Raw data —
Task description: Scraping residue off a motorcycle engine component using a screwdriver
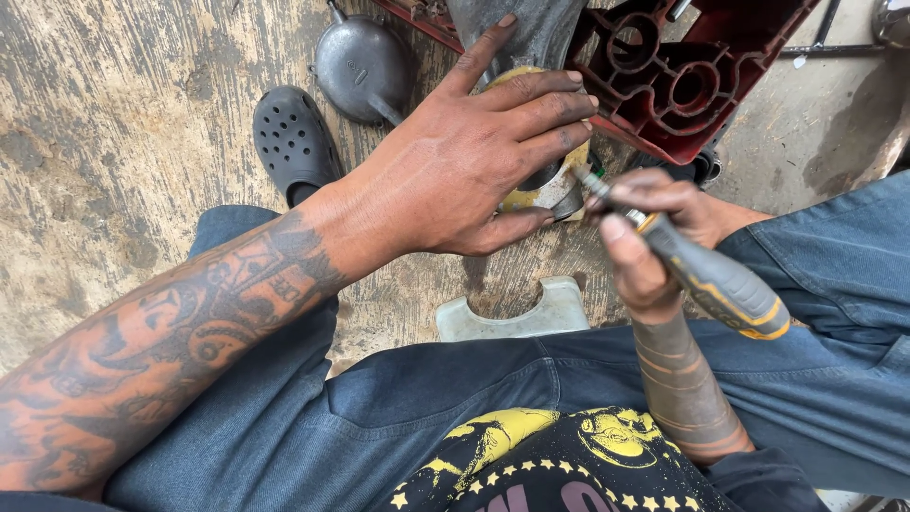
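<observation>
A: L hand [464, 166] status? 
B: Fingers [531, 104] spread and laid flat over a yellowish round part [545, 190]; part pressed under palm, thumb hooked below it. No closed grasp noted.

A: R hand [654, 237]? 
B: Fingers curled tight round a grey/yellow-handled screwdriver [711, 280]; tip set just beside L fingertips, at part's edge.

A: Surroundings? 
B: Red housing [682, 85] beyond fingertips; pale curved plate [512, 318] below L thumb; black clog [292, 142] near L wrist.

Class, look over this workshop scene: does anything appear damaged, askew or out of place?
Nothing is clearly broken. The floor looks scuffed and stained. The left hand presses a yellowed metal part; the right hand holds a screwdriver to it.
</observation>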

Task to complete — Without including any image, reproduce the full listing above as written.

Answer to this exercise —
Task description: Scraping residue off a motorcycle engine component using a screwdriver
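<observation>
A: L hand [464, 166] status? 
B: Fingers [531, 104] spread and laid flat over a yellowish round part [545, 190]; part pressed under palm, thumb hooked below it. No closed grasp noted.

A: R hand [654, 237]? 
B: Fingers curled tight round a grey/yellow-handled screwdriver [711, 280]; tip set just beside L fingertips, at part's edge.

A: Surroundings? 
B: Red housing [682, 85] beyond fingertips; pale curved plate [512, 318] below L thumb; black clog [292, 142] near L wrist.

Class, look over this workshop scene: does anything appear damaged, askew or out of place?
Nothing is clearly broken. The floor looks scuffed and stained. The left hand presses a yellowed metal part; the right hand holds a screwdriver to it.
</observation>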

Nothing further remains for this exercise.